Marqab (Photo by Dick Osseman, 2009. Copyright protected. All rights reserved.)

Vulcan’s stones tell a story. High above the azure waters of the Eastern Mediterranean sits Qala’at Marqab. Menacing and foreboding, it spies upon the Syrian coast two kilometres away. This black stone Behemoth was once the most significant fortress in the principality of Antioch: one of four territories established by the Crusaders (or Franks) during their near 200 year tenure. Today Marqab flies the regime flag as it peers over the Banias Oil and Gas Refinery.

Between the castle and the sea a lonely watch tower, the Burj al Sabi or Tower of Youth, still stands. In former days it guarded access to the castles port, long since eclipsed by Banias (or the Crusader’s Valénie), six kilometres to the North.
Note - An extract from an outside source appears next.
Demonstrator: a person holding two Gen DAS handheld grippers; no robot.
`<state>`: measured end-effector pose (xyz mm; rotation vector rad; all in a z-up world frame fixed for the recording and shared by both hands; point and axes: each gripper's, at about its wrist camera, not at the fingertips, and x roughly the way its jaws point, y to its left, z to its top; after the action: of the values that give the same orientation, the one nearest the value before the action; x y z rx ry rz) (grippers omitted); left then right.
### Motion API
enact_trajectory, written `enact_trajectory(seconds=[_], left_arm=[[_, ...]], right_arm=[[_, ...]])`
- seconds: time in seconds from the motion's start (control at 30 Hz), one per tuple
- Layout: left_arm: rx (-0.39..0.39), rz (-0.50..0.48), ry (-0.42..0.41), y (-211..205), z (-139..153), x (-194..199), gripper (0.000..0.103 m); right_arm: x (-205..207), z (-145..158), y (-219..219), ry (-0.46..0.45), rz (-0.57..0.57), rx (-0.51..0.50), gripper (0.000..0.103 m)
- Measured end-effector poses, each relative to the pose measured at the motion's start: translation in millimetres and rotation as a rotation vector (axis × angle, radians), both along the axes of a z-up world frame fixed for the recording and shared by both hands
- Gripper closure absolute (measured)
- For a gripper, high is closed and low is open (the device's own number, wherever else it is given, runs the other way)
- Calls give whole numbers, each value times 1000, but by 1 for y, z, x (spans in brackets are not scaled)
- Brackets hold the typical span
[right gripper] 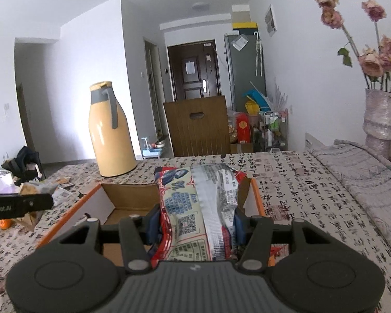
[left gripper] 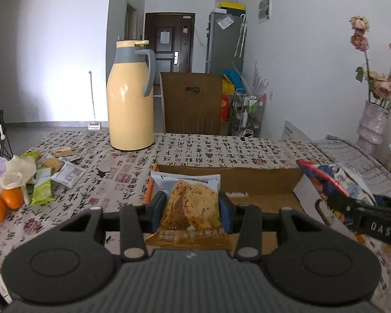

Together the castle and the Burj protected the only land route to the Southern territories held by the Crusaders, notably the Kingdom of Jerusalem.

As with Crac des Chevaliers (Qala’at al Hosn), another Behemoth to the East of Marqab, the castle’s origins whisper a date of 1062, before the arrival of the men of the cross. But this is all but forgotten in favour of later stone masons, part of a louder narrative championed by Pope Urban 2nd. On the 28th November 1095, in response to a plea for help from the Byzantine Emperor Alexius Comneneus, Urban called the faithful to arms. With the words, “Deus Vult” (“God wills it”) he unleashed Europe’s peasantry and nobility and sanctioned the penitential wars and pilgrimages we term Crusades.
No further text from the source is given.